▶ WORK REQUEST
Of all the lines below, output only those starting at the one with "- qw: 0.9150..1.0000" and ending at the one with "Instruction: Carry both", both ends included, exactly as written.

··· DATASET SECTION ···

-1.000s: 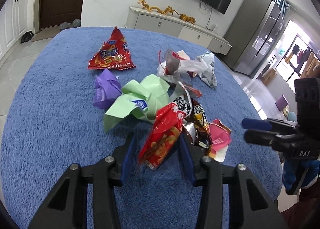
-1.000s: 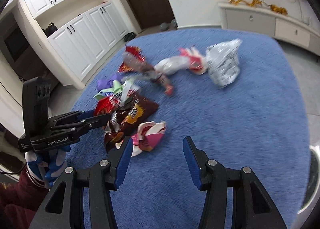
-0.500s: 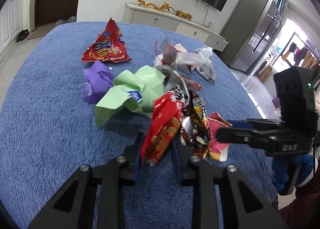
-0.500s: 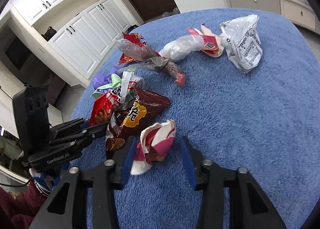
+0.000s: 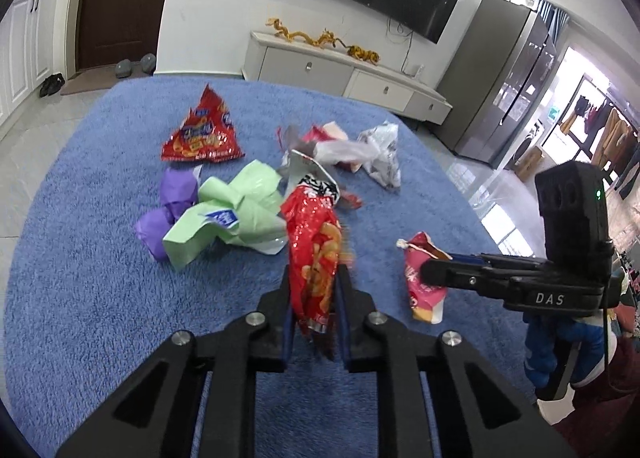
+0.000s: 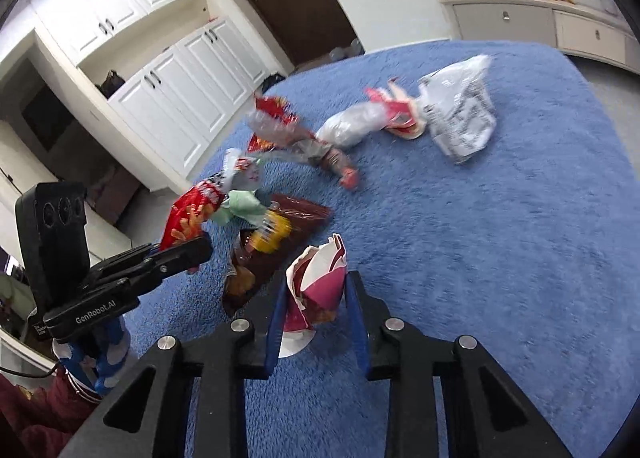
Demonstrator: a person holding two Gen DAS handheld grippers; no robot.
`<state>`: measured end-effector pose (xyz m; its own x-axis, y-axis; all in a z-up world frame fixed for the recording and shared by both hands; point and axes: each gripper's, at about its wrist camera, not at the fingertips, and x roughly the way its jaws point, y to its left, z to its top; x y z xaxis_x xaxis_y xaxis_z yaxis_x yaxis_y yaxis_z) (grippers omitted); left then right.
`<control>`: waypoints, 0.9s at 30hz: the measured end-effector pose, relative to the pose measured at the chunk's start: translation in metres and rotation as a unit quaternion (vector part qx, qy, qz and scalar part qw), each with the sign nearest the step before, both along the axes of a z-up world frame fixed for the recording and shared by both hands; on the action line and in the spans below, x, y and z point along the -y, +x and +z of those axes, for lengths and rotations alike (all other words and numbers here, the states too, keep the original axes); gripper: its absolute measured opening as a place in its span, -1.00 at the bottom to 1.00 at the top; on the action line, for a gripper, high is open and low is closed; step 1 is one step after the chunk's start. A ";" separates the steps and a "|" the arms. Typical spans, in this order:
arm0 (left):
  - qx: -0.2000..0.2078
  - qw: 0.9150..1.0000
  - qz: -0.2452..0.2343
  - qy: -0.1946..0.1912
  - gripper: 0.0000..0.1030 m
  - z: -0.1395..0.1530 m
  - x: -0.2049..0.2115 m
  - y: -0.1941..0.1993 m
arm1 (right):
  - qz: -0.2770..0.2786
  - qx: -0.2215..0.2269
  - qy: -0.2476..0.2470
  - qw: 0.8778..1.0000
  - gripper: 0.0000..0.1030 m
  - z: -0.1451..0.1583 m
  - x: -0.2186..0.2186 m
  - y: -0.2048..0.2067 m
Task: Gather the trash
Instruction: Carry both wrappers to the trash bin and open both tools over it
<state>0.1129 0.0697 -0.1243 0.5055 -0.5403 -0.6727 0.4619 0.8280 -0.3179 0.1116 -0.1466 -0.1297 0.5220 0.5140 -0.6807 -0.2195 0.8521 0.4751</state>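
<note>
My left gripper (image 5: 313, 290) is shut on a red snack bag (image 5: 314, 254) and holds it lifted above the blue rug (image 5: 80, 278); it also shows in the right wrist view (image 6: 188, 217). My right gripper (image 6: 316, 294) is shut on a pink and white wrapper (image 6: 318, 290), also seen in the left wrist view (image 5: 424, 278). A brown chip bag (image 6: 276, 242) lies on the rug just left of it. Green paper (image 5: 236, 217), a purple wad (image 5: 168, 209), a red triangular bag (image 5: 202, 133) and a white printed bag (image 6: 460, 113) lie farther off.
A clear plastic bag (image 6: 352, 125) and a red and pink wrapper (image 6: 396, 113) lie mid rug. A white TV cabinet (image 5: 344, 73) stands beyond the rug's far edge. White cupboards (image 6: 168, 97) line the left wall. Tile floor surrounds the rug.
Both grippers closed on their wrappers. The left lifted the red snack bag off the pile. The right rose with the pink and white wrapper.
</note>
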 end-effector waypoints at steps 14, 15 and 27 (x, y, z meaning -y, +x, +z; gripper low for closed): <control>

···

▶ PROBLEM SOLUTION
  - qw: 0.9150..1.0000
  - qz: -0.2452..0.2343
  - qy: -0.1946..0.1912
  - gripper: 0.0000..0.1030 m
  - z: -0.1395..0.1530 m
  - x: -0.2049..0.2115 m
  - y: -0.1941..0.1993 m
arm1 (right):
  - qz: -0.2770..0.2786
  - qx: -0.2215..0.2269
  - qy: -0.2476..0.2470
  - qw: 0.8778..1.0000
  - gripper: 0.0000..0.1030 m
  - z: -0.1451..0.1583 m
  - x: -0.2186..0.2186 m
  - y: -0.2048..0.2067 m
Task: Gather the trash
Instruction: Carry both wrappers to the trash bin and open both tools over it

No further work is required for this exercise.